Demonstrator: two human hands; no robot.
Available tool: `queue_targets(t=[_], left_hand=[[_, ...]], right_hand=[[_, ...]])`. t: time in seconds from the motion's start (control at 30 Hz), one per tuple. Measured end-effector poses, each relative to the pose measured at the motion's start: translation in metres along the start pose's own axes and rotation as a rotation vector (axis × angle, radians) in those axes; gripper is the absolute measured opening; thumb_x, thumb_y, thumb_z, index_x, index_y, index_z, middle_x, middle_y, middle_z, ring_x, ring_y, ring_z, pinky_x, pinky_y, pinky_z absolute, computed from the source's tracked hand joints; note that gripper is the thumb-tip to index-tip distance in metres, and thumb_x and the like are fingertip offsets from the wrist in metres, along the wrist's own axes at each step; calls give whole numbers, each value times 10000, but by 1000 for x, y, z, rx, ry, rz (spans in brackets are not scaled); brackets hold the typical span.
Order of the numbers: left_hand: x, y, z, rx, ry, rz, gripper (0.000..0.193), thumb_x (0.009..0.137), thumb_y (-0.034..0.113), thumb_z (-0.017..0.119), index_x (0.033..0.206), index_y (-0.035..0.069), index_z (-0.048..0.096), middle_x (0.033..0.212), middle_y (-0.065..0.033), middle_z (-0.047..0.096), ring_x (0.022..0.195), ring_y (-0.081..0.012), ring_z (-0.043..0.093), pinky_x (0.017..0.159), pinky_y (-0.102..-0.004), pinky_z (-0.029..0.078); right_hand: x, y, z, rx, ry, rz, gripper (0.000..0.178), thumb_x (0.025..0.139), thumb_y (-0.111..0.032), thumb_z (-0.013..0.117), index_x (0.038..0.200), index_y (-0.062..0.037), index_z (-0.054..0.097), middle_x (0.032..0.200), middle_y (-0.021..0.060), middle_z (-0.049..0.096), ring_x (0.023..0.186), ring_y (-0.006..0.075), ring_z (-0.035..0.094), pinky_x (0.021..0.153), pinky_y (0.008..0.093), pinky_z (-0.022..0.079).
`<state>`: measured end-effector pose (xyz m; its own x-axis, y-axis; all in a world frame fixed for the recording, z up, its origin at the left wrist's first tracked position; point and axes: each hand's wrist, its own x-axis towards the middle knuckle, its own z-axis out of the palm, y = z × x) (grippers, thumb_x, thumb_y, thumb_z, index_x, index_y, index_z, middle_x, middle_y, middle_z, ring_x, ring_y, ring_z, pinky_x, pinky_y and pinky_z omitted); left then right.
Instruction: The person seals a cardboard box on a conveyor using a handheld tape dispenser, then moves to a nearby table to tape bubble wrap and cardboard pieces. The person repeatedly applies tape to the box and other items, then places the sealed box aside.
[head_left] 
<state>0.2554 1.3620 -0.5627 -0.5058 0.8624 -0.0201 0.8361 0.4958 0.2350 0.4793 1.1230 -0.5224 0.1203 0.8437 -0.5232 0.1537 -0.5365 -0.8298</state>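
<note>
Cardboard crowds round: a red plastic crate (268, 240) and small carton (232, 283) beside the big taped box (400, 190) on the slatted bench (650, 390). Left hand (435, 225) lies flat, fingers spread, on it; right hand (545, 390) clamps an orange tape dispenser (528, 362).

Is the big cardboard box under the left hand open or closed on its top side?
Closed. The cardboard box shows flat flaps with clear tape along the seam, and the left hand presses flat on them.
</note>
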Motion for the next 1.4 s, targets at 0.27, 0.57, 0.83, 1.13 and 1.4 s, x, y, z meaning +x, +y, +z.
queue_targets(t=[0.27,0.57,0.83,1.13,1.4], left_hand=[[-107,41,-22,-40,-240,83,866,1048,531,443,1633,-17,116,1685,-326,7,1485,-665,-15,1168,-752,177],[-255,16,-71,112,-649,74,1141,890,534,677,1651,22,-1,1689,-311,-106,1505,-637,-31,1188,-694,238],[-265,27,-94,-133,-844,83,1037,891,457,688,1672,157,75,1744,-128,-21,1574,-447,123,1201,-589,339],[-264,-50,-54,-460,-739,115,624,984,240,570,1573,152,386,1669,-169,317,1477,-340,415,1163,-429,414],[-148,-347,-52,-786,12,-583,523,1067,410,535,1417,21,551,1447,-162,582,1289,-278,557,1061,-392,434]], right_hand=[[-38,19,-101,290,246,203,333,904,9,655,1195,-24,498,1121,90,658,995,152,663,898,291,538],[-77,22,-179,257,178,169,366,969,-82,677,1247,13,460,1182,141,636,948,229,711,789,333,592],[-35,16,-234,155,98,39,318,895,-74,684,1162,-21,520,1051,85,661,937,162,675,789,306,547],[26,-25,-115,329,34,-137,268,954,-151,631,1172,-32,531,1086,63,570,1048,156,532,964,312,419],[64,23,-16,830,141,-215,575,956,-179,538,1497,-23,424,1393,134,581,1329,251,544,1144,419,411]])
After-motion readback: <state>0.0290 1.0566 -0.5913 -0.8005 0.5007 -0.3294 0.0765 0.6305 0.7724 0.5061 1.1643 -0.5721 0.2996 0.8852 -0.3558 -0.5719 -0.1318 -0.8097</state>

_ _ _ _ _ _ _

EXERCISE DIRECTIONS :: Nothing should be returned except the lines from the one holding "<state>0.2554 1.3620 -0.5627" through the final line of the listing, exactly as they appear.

EXPECTED OUTPUT ::
<state>0.2554 1.3620 -0.5627 -0.5058 0.8624 -0.0201 0.8361 0.4958 0.2350 0.4793 1.1230 -0.5224 0.1203 0.8437 -0.5232 0.1537 -0.5365 -0.8298</state>
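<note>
Cardboard crowds round: a red plastic crate (268, 240) and small carton (232, 283) beside the big taped box (400, 190) on the slatted bench (650, 390). Left hand (435, 225) lies flat, fingers spread, on it; right hand (545, 390) clamps an orange tape dispenser (528, 362).

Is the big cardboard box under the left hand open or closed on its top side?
Closed. The cardboard box shows flat flaps with clear tape along the seam, and the left hand presses flat on them.
</note>
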Motion for the next 1.4 s, targets at 0.27, 0.57, 0.83, 1.13 and 1.4 s, x, y, z meaning +x, +y, +z.
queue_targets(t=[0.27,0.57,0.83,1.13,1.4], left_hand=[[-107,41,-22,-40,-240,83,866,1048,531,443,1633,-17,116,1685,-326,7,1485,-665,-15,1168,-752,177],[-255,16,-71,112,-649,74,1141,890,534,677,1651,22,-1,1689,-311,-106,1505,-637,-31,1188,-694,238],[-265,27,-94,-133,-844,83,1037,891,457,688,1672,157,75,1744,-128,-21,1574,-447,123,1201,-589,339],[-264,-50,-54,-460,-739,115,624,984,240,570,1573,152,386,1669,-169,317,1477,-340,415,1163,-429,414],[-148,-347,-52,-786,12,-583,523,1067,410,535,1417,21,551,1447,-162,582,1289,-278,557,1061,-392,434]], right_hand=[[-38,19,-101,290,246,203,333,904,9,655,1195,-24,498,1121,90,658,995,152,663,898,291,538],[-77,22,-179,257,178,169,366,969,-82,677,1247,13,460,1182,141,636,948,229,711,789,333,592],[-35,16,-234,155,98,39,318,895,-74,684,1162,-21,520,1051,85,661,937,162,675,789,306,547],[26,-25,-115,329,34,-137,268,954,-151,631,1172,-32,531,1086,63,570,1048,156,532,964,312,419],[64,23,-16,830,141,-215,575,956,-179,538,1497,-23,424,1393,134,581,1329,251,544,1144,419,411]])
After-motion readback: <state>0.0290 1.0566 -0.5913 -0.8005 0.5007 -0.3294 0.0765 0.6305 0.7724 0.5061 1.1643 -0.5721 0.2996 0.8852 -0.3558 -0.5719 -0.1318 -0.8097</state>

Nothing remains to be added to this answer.